The New York Times said on Thursday that Albertsons had ended talks with a group of investors and drugstore operator CVS Corp. The Wall Street Journal also reported that concerns about federal antitrust clearance were blocking the sale to the investor group.

SFBC convertibles gain

The 2.25% convertibles of SFBC gained 5 or 6 points on Thursday to trade at 75.669, according to NASB Trace data. But "not a whole lot was trading," according to a New York-based sellside trader.

"From what I can see I think they want to sell themselves. They hired Lehman and UBS to explore strategic alternatives," he said, adding that many players have steered clear of the company after claims that SFBC mishandled a trial in Montreal, allowing a TB-infected patient to inappropriately enter a trial and infect others, among other things.

Earlier this month Robert W. Baird cut its rating on the drug development services company shares, citing "material risks" that have emerged.

On Thursday the beaten down shares gained 13% to $15.82.

The company announced that it adopted a shareholder rights plan and retained Lehman Brothers and UBS Investment Bank to act as joint financial advisers to explore strategic alternatives.

Placer Dome convertibles sag

The 2.75% convertibles of Placer Dome were weaker after it was announced that it had reached an agreement on a friendly transaction with Barrick Gold.

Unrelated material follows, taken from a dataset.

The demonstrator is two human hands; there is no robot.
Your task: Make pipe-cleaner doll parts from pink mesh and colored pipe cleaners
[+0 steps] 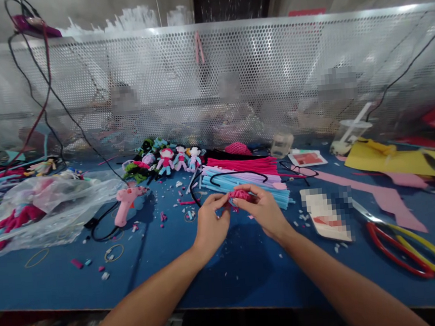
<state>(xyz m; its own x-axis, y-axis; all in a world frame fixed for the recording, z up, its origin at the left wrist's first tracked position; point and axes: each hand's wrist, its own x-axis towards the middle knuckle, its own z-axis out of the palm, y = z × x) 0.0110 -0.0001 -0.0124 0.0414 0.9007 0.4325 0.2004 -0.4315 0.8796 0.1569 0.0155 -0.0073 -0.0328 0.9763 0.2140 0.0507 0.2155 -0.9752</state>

Under the revised offer, Placer Dome's shareholders will have the right to elect to receive $22.50 in cash, or 0.8269 of a Barrick common share plus $0.05 in cash for each Placer Dome common share, subject to pro ration based on the maximum amount of cash and Barrick common shares offered.

The maximum amount of cash paid by Barrick will be about $1.344 billion, and the maximum number of Barrick common shares to be issued will be about 333 million, taking into account the conversion of Placer Dome's outstanding convertible debt securities and the exercise of all outstanding share options.

Assuming full pro ration of these amounts, this would result in $2.91 in cash and 0.7216 of a Barrick common share for each Placer Dome common share subject to the offer.

The Placer board has determined that the revised Barrick offer is fair, the companies said in a release.